Advantage plans or Part D

A person can make changes to their Medicare Advantage plans or to their Part D prescription drug coverage during a SEP, in the following circumstances:

  • A person changes their location by moving to a new address or returning to the United States from abroad.
  • A person loses their current healthcare coverage because they no longer qualify for Medicaid, or have left their employment.
  • A person enrolls in an alternative health plan offered by an employer or union.
  • A person is released from prison.

If a person has moved into or away from an institution, such as a skilled nursing facility, they can also enroll in or make changes to their Medicare Advantage plan and Part D drug prescription plan, or they may return to original Medicare.

The SEP time period for changes to Advantage plans, Part D coverage, or original Medicare is generally 2 months.

5-star special enrollment

Medicare assigns performance ratings to plans based on performance and quality. The ratings vary between 1–5 stars, with five stars being the best rating.
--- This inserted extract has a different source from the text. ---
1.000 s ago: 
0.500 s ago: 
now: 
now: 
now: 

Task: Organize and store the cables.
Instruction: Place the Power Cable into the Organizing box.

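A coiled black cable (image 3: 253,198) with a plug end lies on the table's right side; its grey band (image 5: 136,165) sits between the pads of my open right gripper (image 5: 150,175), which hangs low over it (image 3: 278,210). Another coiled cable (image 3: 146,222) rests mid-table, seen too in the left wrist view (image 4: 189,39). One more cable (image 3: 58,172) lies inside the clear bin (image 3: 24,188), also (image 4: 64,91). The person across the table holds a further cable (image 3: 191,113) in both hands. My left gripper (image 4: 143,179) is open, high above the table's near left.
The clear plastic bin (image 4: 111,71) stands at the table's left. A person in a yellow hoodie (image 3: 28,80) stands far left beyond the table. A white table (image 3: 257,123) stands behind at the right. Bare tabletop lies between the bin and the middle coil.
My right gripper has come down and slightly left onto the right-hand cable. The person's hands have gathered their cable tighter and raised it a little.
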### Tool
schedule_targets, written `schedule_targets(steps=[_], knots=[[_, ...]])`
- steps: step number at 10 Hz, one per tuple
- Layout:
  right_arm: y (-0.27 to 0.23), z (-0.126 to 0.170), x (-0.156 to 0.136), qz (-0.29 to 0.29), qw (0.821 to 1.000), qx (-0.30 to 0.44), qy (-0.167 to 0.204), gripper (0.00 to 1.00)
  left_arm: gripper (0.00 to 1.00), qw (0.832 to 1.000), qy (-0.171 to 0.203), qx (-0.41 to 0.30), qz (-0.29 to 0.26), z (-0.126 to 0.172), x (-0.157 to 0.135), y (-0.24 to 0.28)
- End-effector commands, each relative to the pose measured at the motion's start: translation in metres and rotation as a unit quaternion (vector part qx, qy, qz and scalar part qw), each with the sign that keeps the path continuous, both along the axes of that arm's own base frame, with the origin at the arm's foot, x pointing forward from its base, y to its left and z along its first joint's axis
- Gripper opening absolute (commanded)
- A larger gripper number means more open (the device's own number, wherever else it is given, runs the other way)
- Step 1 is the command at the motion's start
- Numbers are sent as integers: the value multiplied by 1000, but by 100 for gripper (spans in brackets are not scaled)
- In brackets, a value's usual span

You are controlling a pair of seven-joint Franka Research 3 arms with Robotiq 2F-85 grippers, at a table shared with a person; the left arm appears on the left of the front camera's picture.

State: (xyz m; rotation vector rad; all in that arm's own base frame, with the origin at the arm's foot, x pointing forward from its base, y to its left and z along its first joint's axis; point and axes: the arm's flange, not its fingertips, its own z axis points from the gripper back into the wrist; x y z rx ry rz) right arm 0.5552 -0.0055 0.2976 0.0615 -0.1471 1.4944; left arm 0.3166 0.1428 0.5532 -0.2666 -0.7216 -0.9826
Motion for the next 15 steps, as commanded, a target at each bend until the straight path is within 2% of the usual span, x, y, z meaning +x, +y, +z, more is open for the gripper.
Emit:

A person can change to a 5-star plan only one time, between December 8–November 30.

Depending on the changes a person makes during enrollment periods, there could be associated costs or penalties.

For example, if a person chooses to switch from an Advantage plan with drug coverage to a 5‑star Medicare Advantage plan without drug coverage, they may receive a Part D late enrollment penalty if they have to wait until their next enrollment period to get the coverage.

If a person does not enroll during their IEP, they may receive a late enrollment penalty if they enroll during the OEP.

Part A late enrollment penalty

Most people receive premium-free Medicare Part A because they have paid sufficient quarters. However, if a person has to pay for Part A, and does not get it when they are initially eligible, they may receive a penalty.

Typically, the penalty means their monthly premium will increase by 10% for double the years the person did not have Part A. For example, if a person is eligible for Medicare for 5 years before they enrolled, they may have to pay the higher premium for 10 years.

Part B late enrollment penalty

The Medicare Part B penalty increases with the amount of time a person does not have Part B coverage and continues for as long as they are enrolled in Part B.

The penalty is generally a premium increase of 10% for every year a person was eligible but did not enroll in Part B.

Part D late enrollment penalty

A person may have to pay a late enrollment penalty for Part D if they do not have prescription drug coverage for a continuous period of 63 days or more after their IEP. The prescription drug coverage must be creditable or be either Medicare Part D or a Medicare Advantage plan such as a PPO or HMO.

The late enrollment penalty depends on the length of time a person does not have the coverage. Medicare calculates the penalty as 1% of $32.74, which is the national base premium in 2020. The amount is then multiplied by the number of full uncovered months, and the total rounded to the nearest $.10 and added to the Part D premium.

Medicare enrollment periods provide an opportunity for people to enroll in, or review or change, their Medicare coverage. Annual changes to Medicare plans are announced each September.

If a person delays enrolling in certain parts of Medicare, they may receive penalties.